Every line below must come back exactly as it stands, with the images omitted.

====

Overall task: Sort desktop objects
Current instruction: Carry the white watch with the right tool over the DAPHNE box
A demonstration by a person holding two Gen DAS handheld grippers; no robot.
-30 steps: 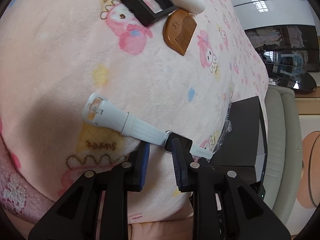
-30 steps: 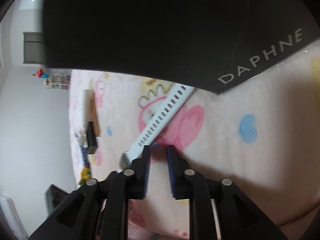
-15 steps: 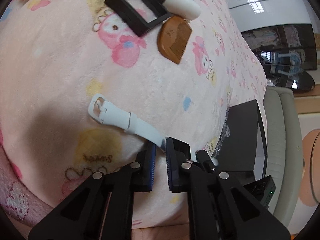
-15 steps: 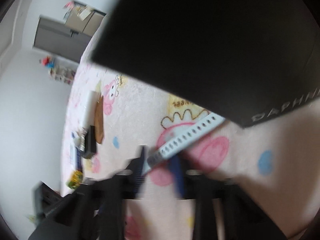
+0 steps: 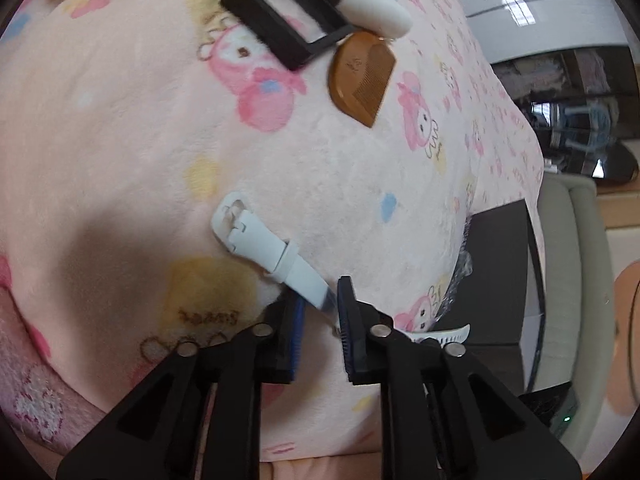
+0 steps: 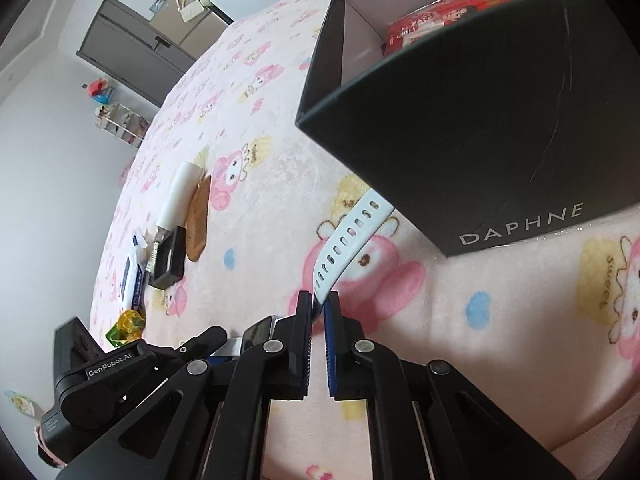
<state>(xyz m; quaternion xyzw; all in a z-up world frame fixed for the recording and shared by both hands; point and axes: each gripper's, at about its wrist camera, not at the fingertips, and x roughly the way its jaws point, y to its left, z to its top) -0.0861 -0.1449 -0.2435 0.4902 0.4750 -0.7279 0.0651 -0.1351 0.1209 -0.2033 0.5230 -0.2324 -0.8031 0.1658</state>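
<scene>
A white-strapped smartwatch lies on the pink cartoon blanket [image 5: 120, 128] beside a black DAPHNE box [image 6: 480, 140]. In the left wrist view its buckle strap [image 5: 260, 242] runs down between the pads of my left gripper [image 5: 322, 312], which is shut on it close to the watch body. The body's dark screen [image 6: 258, 330] shows in the right wrist view beside the left gripper [image 6: 224, 340]. My right gripper [image 6: 318, 308] is closing, and its pads pinch the near end of the holed strap [image 6: 348, 240]. The strap's far tip reaches the box's lower edge.
The open box [image 5: 496, 272] holds a red packet [image 6: 440, 12]. Farther off on the blanket lie a black frame [image 5: 288, 36], a white tube [image 5: 376, 12], a brown wooden comb [image 5: 360, 76], a blue-white packet [image 6: 134, 272] and a yellow-green wrapper [image 6: 126, 326].
Both grippers have closed on the watch's strap, the left one first. The right gripper has rolled and risen a little, so the box's inside has come into view.
</scene>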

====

OUTPUT OF THE EXERCISE.
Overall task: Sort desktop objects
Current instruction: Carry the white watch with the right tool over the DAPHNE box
A demonstration by a person holding two Gen DAS handheld grippers; no robot.
-30 steps: 
-30 steps: 
-15 steps: 
-15 steps: 
+0 steps: 
+0 steps: 
<state>(xyz m; quaternion xyzw; all in a z-up world frame fixed for the recording and shared by both hands; point and axes: each gripper's, at about its wrist camera, not at the fingertips, and x roughly the way its jaws point, y to its left, z to its top) -0.0861 -0.1449 -0.2435 0.4902 0.4750 -0.7279 0.0651 -0.1351 0.1209 -0.2033 0.5230 -0.2324 -0.8031 0.1658</state>
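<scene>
A white-strapped smartwatch lies on the pink cartoon blanket [image 5: 120, 128] beside a black DAPHNE box [image 6: 480, 140]. In the left wrist view its buckle strap [image 5: 260, 242] runs down between the pads of my left gripper [image 5: 322, 312], which is shut on it close to the watch body. The body's dark screen [image 6: 258, 330] shows in the right wrist view beside the left gripper [image 6: 224, 340]. My right gripper [image 6: 318, 308] is closing, and its pads pinch the near end of the holed strap [image 6: 348, 240]. The strap's far tip reaches the box's lower edge.
The open box [image 5: 496, 272] holds a red packet [image 6: 440, 12]. Farther off on the blanket lie a black frame [image 5: 288, 36], a white tube [image 5: 376, 12], a brown wooden comb [image 5: 360, 76], a blue-white packet [image 6: 134, 272] and a yellow-green wrapper [image 6: 126, 326].
Both grippers have closed on the watch's strap, the left one first. The right gripper has rolled and risen a little, so the box's inside has come into view.
</scene>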

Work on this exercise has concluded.